Accolades received by Despicable Me 3
| Award | Date of ceremony | Category | Recipient(s) | Result | Ref. |
| American Cinema Editors Awards | January 26, 2018 | Best Edited Animated Feature Film | Claire Dodgson | Nominated |  |
| Annie Awards | February 3, 2018 | Best Animated Feature | Despicable Me 3 | Nominated |  |
| Outstanding Achievement for Animated Effects in an Animated Production | Bruno Chauffard, Frank Baradat, Nicolas Brack and Milo Riccarand | Nominated |
| Outstanding Achievement for Character Design in a Feature Production | Eric Guillon | Nominated |
| Art Directors Guild Awards | January 27, 2018 | Excellence in Production Design for an Animated Film | Olivier Adam | Nominated |  |
| Cinema Audio Society Awards | February 24, 2018 | Outstanding Achievement in Sound Mixing for a Motion Picture – Animated | Carlos Sotolongo, Randy Thom, Tim Nielson, Brandon Proctor, Greg Hayes and Scott Curtis | Nominated |  |
| Critics' Choice Movie Awards | January 11, 2018 | Best Animated Film | Despicable Me 3 | Nominated |  |
| Golden Reel Awards | February 18, 2018 | Outstanding Achievement in Sound Editing – Sound Effects, Foley, Dialogue and ADR for Animated Feature Film | Dennis Leonard, Tim Nielsen, Matthew Hartman, Mac Smith, Andre J.H. Zweers, Christopher Flick, Richard Gould, John Roesch, Shelley Roden and Slamm Andrews | Nominated |  |
| Golden Trailer Awards | June 6, 2017 | Best Animation/Family | "Brothers" (Motive Creative) | Nominated |  |
| Best Animation/Family Poster | "Oh Brother Poster" (Lindeman & Associates) | Nominated |
| May 31, 2018 | Best Animation/Family | "Mojo" (Workshop Creative) | Nominated |  |
| Best Animation/Family TV Spot | "Evil Mastermind" (Workshop Creative) | Nominated |
| Hollywood Music in Media Awards | November 17, 2017 | Best Original Song in an Animated Film | Pharrell Williams for "There's Something Special" | Nominated |  |
| Houston Film Critics Society Awards | January 6, 2018 | Best Animated Film | Despicable Me 3 | Nominated |  |
| Movieguide Awards | February 2, 2018 | Best Movies for Families | Despicable Me 3 | Nominated |  |
| Nickelodeon Kids' Choice Awards | March 24, 2018 | Favorite Animated Movie | Despicable Me 3 | Nominated |  |
| Producers Guild of America Awards | January 20, 2018 | Best Animated Motion Picture | Chris Meledandri and Janet Healy | Nominated |  |
| Saturn Awards | June 27, 2018 | Best Animated Film | Despicable Me 3 | Nominated |  |
| St.
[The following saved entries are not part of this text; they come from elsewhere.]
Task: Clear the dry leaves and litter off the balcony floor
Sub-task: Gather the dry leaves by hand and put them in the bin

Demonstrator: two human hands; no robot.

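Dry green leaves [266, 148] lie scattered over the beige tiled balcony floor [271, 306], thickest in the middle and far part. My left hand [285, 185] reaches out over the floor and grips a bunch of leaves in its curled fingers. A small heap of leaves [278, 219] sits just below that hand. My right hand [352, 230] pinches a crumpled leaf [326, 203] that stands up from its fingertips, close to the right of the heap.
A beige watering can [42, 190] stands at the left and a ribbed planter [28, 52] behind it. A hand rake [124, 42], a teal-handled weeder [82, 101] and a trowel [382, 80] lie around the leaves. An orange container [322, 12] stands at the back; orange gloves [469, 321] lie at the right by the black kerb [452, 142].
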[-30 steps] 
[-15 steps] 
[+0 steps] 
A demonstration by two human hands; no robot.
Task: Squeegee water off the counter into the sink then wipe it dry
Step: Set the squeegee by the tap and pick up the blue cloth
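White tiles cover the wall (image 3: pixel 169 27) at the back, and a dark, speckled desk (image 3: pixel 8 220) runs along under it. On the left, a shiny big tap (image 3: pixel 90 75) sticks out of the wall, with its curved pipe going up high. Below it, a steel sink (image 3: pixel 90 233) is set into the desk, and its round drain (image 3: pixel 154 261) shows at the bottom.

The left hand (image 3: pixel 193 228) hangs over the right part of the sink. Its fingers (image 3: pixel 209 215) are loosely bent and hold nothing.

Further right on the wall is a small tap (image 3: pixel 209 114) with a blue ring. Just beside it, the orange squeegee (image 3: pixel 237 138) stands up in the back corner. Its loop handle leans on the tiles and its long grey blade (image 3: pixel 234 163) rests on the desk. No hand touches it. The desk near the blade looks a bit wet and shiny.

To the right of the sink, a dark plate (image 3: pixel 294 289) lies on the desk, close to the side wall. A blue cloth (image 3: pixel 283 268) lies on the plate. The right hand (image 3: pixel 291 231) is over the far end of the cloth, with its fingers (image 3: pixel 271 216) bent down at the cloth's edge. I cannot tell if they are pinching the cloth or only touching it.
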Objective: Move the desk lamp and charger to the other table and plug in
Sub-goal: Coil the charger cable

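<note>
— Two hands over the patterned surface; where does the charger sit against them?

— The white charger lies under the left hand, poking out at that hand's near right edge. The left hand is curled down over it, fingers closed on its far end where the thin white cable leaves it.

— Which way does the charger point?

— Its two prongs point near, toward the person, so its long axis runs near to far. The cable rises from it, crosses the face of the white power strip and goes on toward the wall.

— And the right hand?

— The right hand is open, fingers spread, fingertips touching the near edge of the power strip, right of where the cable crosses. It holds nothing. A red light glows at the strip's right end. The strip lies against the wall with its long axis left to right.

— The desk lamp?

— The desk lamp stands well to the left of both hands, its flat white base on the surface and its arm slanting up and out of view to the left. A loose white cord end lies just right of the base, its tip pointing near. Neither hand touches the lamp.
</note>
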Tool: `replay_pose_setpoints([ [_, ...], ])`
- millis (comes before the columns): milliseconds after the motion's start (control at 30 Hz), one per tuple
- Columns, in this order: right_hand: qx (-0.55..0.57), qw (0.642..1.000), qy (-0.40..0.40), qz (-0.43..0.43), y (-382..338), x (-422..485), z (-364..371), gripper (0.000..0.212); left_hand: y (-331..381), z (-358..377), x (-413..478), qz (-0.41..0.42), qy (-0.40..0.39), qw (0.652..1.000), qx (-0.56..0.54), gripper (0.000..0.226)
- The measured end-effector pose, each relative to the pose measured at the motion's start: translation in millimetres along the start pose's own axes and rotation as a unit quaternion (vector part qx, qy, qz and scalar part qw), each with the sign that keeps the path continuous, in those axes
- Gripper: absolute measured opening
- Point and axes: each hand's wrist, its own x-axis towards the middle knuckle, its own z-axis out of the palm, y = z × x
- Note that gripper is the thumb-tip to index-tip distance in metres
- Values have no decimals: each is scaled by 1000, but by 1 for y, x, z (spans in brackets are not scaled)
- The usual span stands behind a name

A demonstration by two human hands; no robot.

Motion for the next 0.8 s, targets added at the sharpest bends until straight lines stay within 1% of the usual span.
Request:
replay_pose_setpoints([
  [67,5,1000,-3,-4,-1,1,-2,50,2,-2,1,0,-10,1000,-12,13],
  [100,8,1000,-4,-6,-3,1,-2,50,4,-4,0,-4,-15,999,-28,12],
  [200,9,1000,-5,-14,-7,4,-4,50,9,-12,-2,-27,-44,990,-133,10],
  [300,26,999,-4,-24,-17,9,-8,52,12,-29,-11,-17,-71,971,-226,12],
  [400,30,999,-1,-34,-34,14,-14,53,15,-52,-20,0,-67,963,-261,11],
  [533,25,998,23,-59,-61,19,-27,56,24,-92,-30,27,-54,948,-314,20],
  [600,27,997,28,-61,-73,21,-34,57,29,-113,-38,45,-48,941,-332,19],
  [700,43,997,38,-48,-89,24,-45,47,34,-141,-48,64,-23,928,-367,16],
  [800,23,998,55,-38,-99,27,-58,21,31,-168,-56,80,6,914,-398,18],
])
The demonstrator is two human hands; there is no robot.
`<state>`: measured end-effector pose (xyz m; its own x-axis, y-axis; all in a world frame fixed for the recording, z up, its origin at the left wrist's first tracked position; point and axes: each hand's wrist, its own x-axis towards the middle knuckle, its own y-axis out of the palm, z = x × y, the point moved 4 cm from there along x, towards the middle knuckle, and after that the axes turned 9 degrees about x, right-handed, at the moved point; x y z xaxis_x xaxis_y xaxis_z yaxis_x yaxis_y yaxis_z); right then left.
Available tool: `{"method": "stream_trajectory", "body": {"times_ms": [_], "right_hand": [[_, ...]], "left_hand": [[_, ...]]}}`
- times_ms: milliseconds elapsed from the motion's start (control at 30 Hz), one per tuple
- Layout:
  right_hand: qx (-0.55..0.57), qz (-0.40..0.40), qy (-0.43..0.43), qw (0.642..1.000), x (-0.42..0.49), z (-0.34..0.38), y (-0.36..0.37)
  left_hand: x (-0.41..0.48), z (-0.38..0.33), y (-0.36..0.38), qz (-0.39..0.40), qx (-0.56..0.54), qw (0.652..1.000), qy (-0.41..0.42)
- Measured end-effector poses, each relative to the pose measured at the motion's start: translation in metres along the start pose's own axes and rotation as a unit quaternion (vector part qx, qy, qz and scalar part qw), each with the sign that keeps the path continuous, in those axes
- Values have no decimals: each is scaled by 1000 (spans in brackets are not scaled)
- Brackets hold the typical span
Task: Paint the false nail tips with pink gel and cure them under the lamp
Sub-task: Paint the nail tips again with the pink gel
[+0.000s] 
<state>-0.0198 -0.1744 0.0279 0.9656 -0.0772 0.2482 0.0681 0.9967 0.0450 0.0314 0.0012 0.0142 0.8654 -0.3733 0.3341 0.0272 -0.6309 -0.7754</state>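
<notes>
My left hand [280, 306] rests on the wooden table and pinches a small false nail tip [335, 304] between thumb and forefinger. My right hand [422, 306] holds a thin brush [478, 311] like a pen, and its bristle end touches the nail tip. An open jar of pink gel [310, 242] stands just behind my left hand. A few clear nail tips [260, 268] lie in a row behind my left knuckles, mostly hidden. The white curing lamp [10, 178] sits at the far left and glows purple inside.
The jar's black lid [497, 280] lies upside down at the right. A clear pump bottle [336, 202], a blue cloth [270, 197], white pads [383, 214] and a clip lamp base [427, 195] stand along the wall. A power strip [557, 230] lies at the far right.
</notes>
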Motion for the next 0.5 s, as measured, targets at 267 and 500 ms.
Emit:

Louis Film Critics Association Awards | December 17, 2017 | Best Animated Film | Despicable Me 3 | Nominated |  |
| Visual Effects Society Awards | February 13, 2018 | Outstanding Visual Effects in an Animated Feature | Pierre Coffin, Chris Meledandri, Kyle Balda and Eric Guillon | Nominated |  |
| Outstanding Animated Character in an Animated Feature | Eric Guillon, Bruno Dequier, Julien Soret, and Benjamin Fournet for "Bratt" | Nominated |
| Outstanding Created Environment in an Animated Feature | Axelle De Cooman, Pierre Lopes, Milo Riccarand, and Nicolas Brack for "Hollywood Destruction" | Nominated |
| Outstanding Model in a Photoreal or Animated Project | Eric Guillon, Francois-Xavier Lepeintre, Guillaume Boudeville, and Pierre Lopes for "Dru's Car" | Nominated |
| Outstanding Effects Simulations in an Animated Feature | Bruno Chauffard, Frank Baradat, Milo Riccarand and Nicolas Brack | Nominated |
| Washington D.C. Area Film Critics Association Awards | December 8, 2017 | Best Animated Feature | Despicable Me 3 | Nominated |  |

== Sequel ==

Despicable Me 3s success resulted in the development of a sequel, Despicable Me 4. Upon its release in 2024, the film polarized critics and was a box office success.